*Goal of the exercise*
Everything in the listing except the pictures should be written out exactly.

*Supplied data*
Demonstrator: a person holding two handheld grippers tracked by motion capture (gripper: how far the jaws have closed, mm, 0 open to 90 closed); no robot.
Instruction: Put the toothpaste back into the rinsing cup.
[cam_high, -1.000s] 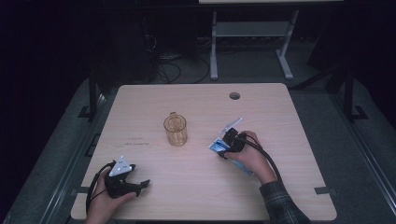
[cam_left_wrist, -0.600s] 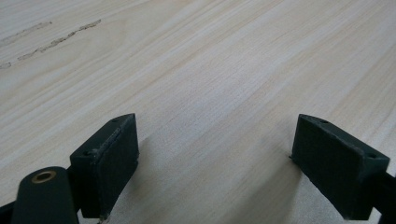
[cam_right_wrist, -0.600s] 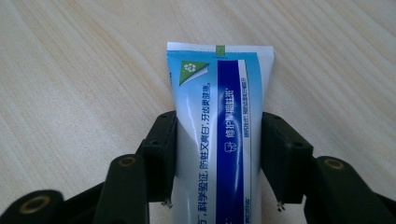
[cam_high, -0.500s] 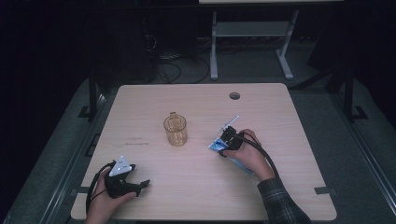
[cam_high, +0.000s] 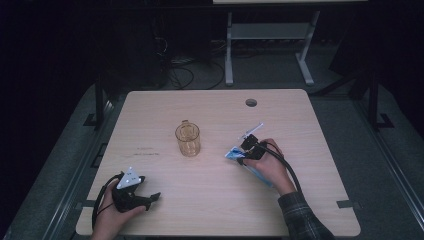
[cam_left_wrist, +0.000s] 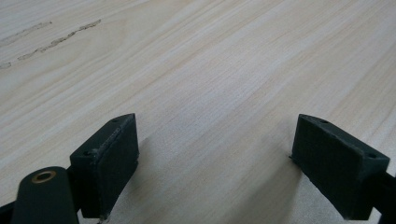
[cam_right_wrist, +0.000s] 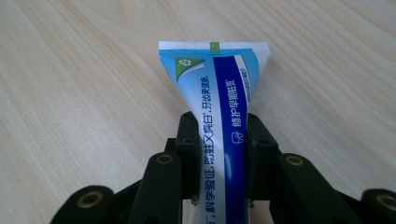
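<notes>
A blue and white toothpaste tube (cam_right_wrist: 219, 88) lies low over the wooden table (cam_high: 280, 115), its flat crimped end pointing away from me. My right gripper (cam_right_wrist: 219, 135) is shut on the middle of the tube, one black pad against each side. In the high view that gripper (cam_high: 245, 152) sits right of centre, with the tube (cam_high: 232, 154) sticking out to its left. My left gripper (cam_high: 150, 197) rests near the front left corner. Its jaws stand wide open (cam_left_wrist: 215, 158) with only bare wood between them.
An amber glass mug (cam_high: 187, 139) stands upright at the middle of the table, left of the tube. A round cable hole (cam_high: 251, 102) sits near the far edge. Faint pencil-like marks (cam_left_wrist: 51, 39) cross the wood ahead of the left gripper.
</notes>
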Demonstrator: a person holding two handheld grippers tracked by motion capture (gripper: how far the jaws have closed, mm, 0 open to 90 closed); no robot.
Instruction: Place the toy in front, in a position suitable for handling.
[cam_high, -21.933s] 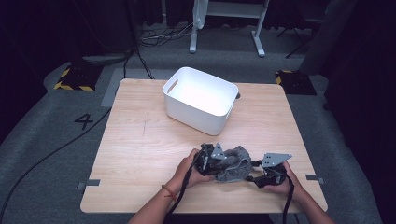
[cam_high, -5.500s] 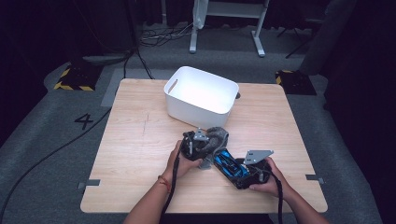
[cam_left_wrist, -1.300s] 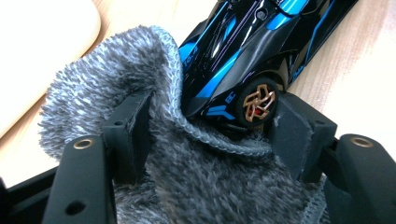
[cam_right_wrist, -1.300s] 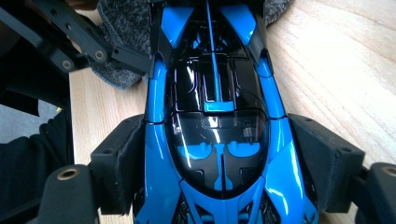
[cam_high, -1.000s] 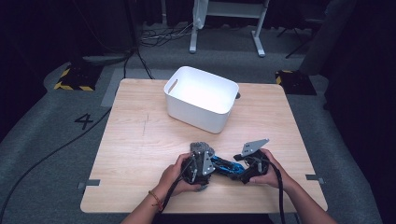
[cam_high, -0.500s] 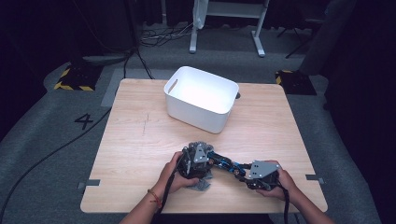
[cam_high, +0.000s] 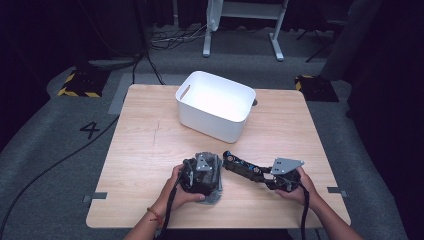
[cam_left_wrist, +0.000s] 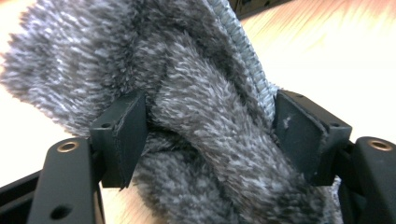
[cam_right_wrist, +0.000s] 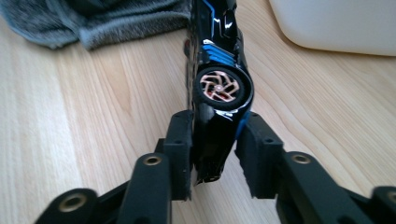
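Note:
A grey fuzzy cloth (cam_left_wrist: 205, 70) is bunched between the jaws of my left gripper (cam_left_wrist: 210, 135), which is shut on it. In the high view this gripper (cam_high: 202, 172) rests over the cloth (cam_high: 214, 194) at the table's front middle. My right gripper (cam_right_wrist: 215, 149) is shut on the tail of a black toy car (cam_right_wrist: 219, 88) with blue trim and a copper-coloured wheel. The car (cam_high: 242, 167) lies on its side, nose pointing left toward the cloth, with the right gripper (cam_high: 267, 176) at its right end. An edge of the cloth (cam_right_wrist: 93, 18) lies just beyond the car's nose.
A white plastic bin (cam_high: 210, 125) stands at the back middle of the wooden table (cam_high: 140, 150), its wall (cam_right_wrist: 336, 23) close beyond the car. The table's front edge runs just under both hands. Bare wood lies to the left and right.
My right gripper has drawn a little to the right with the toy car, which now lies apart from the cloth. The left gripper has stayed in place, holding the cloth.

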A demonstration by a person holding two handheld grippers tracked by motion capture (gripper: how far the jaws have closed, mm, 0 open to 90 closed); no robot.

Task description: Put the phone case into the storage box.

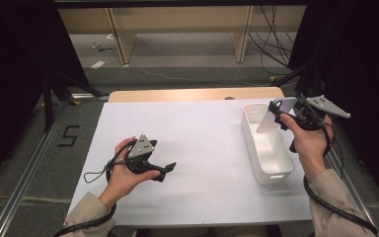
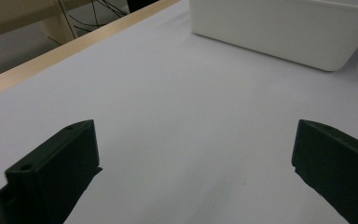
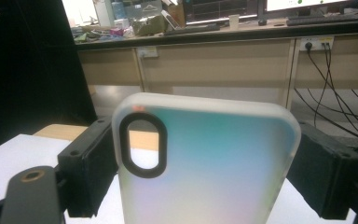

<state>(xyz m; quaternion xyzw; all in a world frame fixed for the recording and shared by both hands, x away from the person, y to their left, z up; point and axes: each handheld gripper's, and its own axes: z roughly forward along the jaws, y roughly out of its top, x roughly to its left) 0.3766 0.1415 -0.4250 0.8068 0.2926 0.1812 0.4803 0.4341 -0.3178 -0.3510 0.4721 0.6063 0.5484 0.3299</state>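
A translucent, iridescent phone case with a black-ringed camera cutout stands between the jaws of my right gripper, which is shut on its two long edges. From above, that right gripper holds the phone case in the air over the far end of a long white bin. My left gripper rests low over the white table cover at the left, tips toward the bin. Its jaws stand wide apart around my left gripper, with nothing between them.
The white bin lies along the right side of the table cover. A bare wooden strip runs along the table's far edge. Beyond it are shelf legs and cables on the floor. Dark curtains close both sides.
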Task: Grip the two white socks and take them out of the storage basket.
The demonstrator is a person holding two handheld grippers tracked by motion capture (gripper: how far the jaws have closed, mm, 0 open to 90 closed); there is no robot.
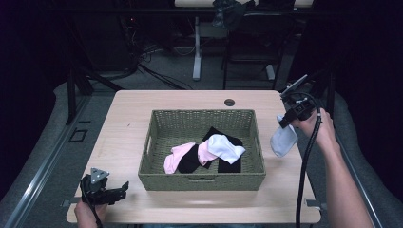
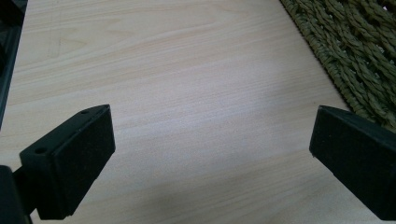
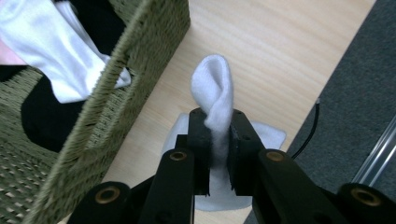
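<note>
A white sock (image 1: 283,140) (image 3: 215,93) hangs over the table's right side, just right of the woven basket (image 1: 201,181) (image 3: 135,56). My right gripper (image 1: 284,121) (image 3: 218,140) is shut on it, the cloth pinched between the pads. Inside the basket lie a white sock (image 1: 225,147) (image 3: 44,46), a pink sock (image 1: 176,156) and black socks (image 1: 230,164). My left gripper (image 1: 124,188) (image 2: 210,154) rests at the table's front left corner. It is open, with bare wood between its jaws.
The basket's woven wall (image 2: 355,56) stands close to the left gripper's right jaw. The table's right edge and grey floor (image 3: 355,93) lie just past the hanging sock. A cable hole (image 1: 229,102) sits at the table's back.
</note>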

*Exercise output*
Demonstrator: a person holding two handheld grippers tracked by motion capture (gripper: how far the jaws have closed, mm, 0 open to 90 closed); no robot.
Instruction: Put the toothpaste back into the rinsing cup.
[cam_high, -1.000s] 
[cam_left_wrist, -0.600s] 
[cam_right_wrist, -0.600s] 
[cam_high, -0.500s] 
[cam_high, +0.000s] 
[cam_left_wrist, +0.000s] 
[cam_right_wrist, +0.000s] 
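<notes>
A blue and white toothpaste tube (cam_right_wrist: 219, 88) lies low over the wooden table (cam_high: 280, 115), its flat crimped end pointing away from me. My right gripper (cam_right_wrist: 219, 135) is shut on the middle of the tube, one black pad against each side. In the high view that gripper (cam_high: 245, 152) sits right of centre, with the tube (cam_high: 232, 154) sticking out to its left. My left gripper (cam_high: 150, 197) rests near the front left corner. Its jaws stand wide open (cam_left_wrist: 215, 158) with only bare wood between them.
An amber glass mug (cam_high: 187, 139) stands upright at the middle of the table, left of the tube. A round cable hole (cam_high: 251, 102) sits near the far edge. Faint pencil-like marks (cam_left_wrist: 51, 39) cross the wood ahead of the left gripper.
</notes>
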Demonstrator: a person holding two handheld grippers tracked by motion capture (gripper: how far the jaws have closed, mm, 0 open to 90 closed); no robot.
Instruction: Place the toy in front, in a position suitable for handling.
[cam_high, -21.933s] 
[cam_high, -5.500s] 
[cam_left_wrist, -1.300s] 
[cam_right_wrist, -1.300s] 
[cam_high, -1.000s] 
[cam_high, -0.500s] 
[cam_high, +0.000s] 
[cam_left_wrist, +0.000s] 
[cam_right_wrist, +0.000s] 
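Note:
A grey fuzzy cloth (cam_left_wrist: 205, 70) is bunched between the jaws of my left gripper (cam_left_wrist: 210, 135), which is shut on it. In the high view this gripper (cam_high: 202, 172) rests over the cloth (cam_high: 214, 194) at the table's front middle. My right gripper (cam_right_wrist: 215, 149) is shut on the tail of a black toy car (cam_right_wrist: 219, 88) with blue trim and a copper-coloured wheel. The car (cam_high: 242, 167) lies on its side, nose pointing left toward the cloth, with the right gripper (cam_high: 267, 176) at its right end. An edge of the cloth (cam_right_wrist: 93, 18) lies just beyond the car's nose.
A white plastic bin (cam_high: 210, 125) stands at the back middle of the wooden table (cam_high: 140, 150), its wall (cam_right_wrist: 336, 23) close beyond the car. The table's front edge runs just under both hands. Bare wood lies to the left and right.
My right gripper has drawn a little to the right with the toy car, which now lies apart from the cloth. The left gripper has stayed in place, holding the cloth.
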
A demonstration by a person holding two handheld grippers tracked by motion capture (gripper: how far the jaws have closed, mm, 0 open to 90 closed); no robot.

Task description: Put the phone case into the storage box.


<state>(xyz m; quaternion xyzw; all in a world frame fixed for the recording and shared by both hands, x away from the person, y to their left, z up; point and axes: each handheld gripper's, and its own axes: z roughly forward along the jaws, y roughly out of its top, x roughly to its left) 0.3766 0.1415 -0.4250 0.8068 0.2926 0.1812 0.4803 0.4341 -0.3178 -0.3510 0.4721 0.6063 0.5484 0.3299</state>
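A translucent, iridescent phone case with a black-ringed camera cutout stands between the jaws of my right gripper, which is shut on its two long edges. From above, that right gripper holds the phone case in the air over the far end of a long white bin. My left gripper rests low over the white table cover at the left, tips toward the bin. Its jaws stand wide apart around my left gripper, with nothing between them.
The white bin lies along the right side of the table cover. A bare wooden strip runs along the table's far edge. Beyond it are shelf legs and cables on the floor. Dark curtains close both sides.
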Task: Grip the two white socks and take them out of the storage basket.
The demonstrator is a person holding two handheld grippers tracked by motion capture (gripper: how far the jaws have closed, mm, 0 open to 90 closed); there is no robot.
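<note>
A white sock (image 1: 283,140) (image 3: 215,93) hangs over the table's right side, just right of the woven basket (image 1: 201,181) (image 3: 135,56). My right gripper (image 1: 284,121) (image 3: 218,140) is shut on it, the cloth pinched between the pads. Inside the basket lie a white sock (image 1: 225,147) (image 3: 44,46), a pink sock (image 1: 176,156) and black socks (image 1: 230,164). My left gripper (image 1: 124,188) (image 2: 210,154) rests at the table's front left corner. It is open, with bare wood between its jaws.
The basket's woven wall (image 2: 355,56) stands close to the left gripper's right jaw. The table's right edge and grey floor (image 3: 355,93) lie just past the hanging sock. A cable hole (image 1: 229,102) sits at the table's back.
</note>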

The requested output has been produced.